- [EXERCISE REQUIREMENTS]
Reply with the data below, repeated exactly in full.

- [DATA BELOW]
=== Section Start ===

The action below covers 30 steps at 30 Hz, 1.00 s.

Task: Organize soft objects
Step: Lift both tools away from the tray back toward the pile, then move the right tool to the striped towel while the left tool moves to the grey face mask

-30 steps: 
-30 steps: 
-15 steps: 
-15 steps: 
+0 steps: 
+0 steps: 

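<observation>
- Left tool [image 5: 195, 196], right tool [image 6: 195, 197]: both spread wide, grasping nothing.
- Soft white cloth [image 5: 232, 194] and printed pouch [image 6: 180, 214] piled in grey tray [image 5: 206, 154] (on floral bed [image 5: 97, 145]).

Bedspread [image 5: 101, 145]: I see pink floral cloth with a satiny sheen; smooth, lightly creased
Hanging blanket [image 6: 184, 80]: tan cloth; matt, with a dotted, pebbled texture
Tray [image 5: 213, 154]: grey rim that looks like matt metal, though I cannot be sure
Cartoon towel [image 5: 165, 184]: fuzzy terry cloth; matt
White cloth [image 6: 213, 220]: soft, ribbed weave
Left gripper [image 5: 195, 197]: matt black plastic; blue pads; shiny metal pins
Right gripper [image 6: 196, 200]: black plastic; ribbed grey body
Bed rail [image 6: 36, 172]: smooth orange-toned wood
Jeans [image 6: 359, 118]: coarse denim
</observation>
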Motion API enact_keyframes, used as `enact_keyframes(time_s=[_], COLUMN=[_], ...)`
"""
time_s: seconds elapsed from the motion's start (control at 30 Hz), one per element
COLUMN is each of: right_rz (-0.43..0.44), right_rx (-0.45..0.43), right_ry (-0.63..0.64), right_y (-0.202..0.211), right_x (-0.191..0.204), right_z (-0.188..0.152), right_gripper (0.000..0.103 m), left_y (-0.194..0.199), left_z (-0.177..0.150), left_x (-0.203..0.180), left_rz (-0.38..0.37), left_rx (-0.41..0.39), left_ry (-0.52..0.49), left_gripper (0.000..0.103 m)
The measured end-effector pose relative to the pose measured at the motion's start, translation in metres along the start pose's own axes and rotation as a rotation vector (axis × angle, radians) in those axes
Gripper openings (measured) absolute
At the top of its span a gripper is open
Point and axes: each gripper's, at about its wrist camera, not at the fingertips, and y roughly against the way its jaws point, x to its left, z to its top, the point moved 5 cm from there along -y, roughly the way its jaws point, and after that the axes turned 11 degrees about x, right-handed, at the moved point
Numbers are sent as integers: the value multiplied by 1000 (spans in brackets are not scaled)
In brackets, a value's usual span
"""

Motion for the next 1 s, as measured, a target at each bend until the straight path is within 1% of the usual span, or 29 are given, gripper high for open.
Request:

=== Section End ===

- [TASK ANSWER]
The action below covers 30 steps at 30 Hz, 1.00 s.

Task: Organize soft objects
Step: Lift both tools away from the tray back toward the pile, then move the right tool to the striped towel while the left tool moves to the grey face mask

-30 steps: 
-30 steps: 
-15 steps: 
-15 steps: 
+0 steps: 
+0 steps: 

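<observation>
- Left tool [image 5: 195, 196], right tool [image 6: 195, 197]: both spread wide, grasping nothing.
- Soft white cloth [image 5: 232, 194] and printed pouch [image 6: 180, 214] piled in grey tray [image 5: 206, 154] (on floral bed [image 5: 97, 145]).

Bedspread [image 5: 101, 145]: I see pink floral cloth with a satiny sheen; smooth, lightly creased
Hanging blanket [image 6: 184, 80]: tan cloth; matt, with a dotted, pebbled texture
Tray [image 5: 213, 154]: grey rim that looks like matt metal, though I cannot be sure
Cartoon towel [image 5: 165, 184]: fuzzy terry cloth; matt
White cloth [image 6: 213, 220]: soft, ribbed weave
Left gripper [image 5: 195, 197]: matt black plastic; blue pads; shiny metal pins
Right gripper [image 6: 196, 200]: black plastic; ribbed grey body
Bed rail [image 6: 36, 172]: smooth orange-toned wood
Jeans [image 6: 359, 118]: coarse denim
</observation>
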Motion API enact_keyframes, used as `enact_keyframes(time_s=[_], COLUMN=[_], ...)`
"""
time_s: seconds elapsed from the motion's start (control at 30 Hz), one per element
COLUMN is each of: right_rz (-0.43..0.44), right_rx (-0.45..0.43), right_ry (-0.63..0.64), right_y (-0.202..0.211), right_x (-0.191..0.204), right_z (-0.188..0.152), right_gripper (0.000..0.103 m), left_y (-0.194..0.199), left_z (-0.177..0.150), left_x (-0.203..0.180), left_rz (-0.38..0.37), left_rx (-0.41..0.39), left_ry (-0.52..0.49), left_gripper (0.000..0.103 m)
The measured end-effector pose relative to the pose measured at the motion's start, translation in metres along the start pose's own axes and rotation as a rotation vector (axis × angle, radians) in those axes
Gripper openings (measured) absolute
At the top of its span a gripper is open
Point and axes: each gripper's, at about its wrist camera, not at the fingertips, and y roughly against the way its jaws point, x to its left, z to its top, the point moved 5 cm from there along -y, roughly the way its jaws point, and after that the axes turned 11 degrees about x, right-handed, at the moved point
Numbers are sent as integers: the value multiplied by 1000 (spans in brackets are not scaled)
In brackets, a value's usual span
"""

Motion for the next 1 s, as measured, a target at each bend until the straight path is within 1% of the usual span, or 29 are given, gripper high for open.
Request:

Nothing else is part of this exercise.